It's bad form to call a living writer corrupt and debased, which is why I begged out of a review I'd been assigned of Jonathan Safran Foer's highly touted debut novel, Everything Is Illuminated. The book struck me as an admixture of shtick and sentiment, the most self-involved work about the Holocaust since Maus, with all the gravitas of Robin Williams' Jakob the Liar. I understand how a young man could write such a book, but not why he would have it published, and certainly not how it could be acclaimed as marking the arrival of a major new talent. (The $500,000 advance, and later nearly $1 million for the movie rights, and another $1 million for the follow-up, may have helped.)

There's a story I heard that a former student, a man in his 20s, bumped into Barbara Rose, the cruel and wise art critic and teacher, and began telling her how well things were going for him—that he had an agent now, successful shows under his belt, patrons, the whole nine yards. Rose shook her head and asked him, "How can someone so young be so unambitious?" and went on her way.

Having "read" Foer's latest—if that's what one does to this cut-and-paste assemblage of words, pictures, blank pages and pages where the text runs together and becomes illegible—it's time for bad form.

Foer isn't just a bad author, he's a vile one.

Siegel carries on in similar fashion for for a good while. A must read.
TECHNORATI TAGS: ++

NY Press Attacks

Unfortunately, Foer didn't make this year's list of 50 Most Loathsome, but he was given the honor of this paragraph as a teaser for the list.
Two years ago we dismissed the Princeton-educated, Park Slope-slumming Foer as a one-hit wonder and a fraud. Oops. If the blinking lights on our early warning system are any indication, Foer's follow-up will be met with the same breathless blowjobs from the same daft critics. Take Deborah Solomon's giddy profile in the New York Times Magazine, where Foer proves himself the same smarmy, arrogant and falsely insecure punk he was the last time around.
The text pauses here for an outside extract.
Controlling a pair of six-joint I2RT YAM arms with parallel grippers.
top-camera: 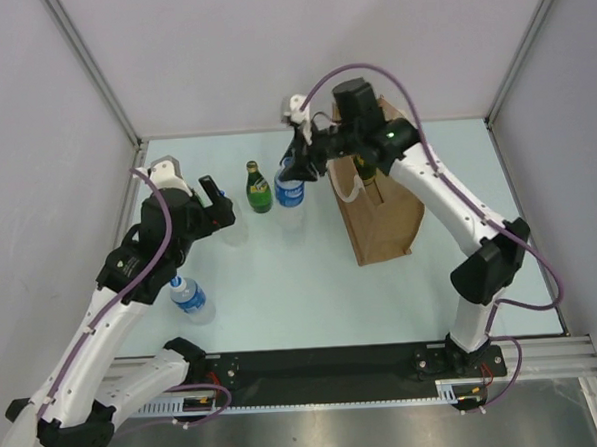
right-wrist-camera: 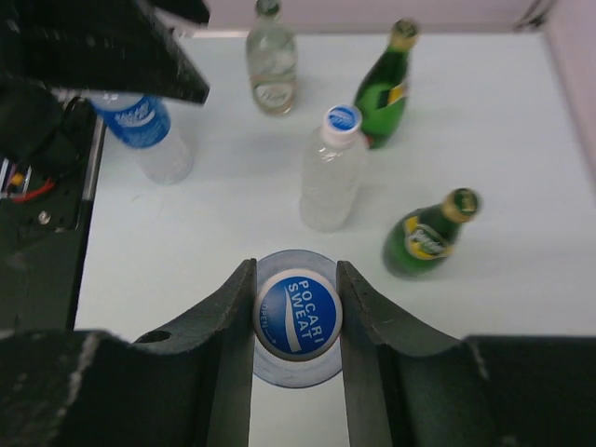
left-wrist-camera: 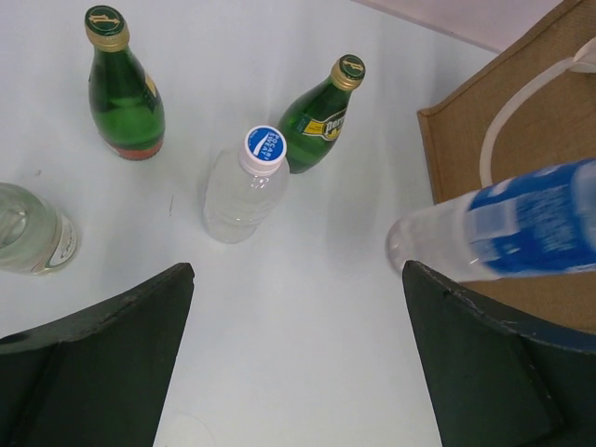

No doubt this next round of fame will cause the "poet-wanderer" to give quotes even more loathsome than, "I write because I want to end my loneliness" and "It pains me to think that I have not yet given you enough about me, as a person." Quite the contrary, Jonathan, we've had our fill.
Fuck you, Jonathan Safran Foer!
TECHNORATI TAGS: ++

Foer Makes the 2003 NY Press Readers' Poll

From the way back machine. The full text and JSF's listing:
5 Jonathan Safran Foer, One-Hit Wonder:
Joyce Carol Oates invented this Jewish mother’s wet dream in a Princeton laboratory, and now we have to live in a world where eager-to-please frauds like Foer receive unearned comparisons to geniuses like Burgess and Joyce. Continuing a disturbing recent literary trend, his overhyped, cutesy first novel, Everything Is Illuminated, features a fictional protagonist whose name is Jonathan Safran Foer. Incidentally, most of us get along just fine with a mere two names, dick.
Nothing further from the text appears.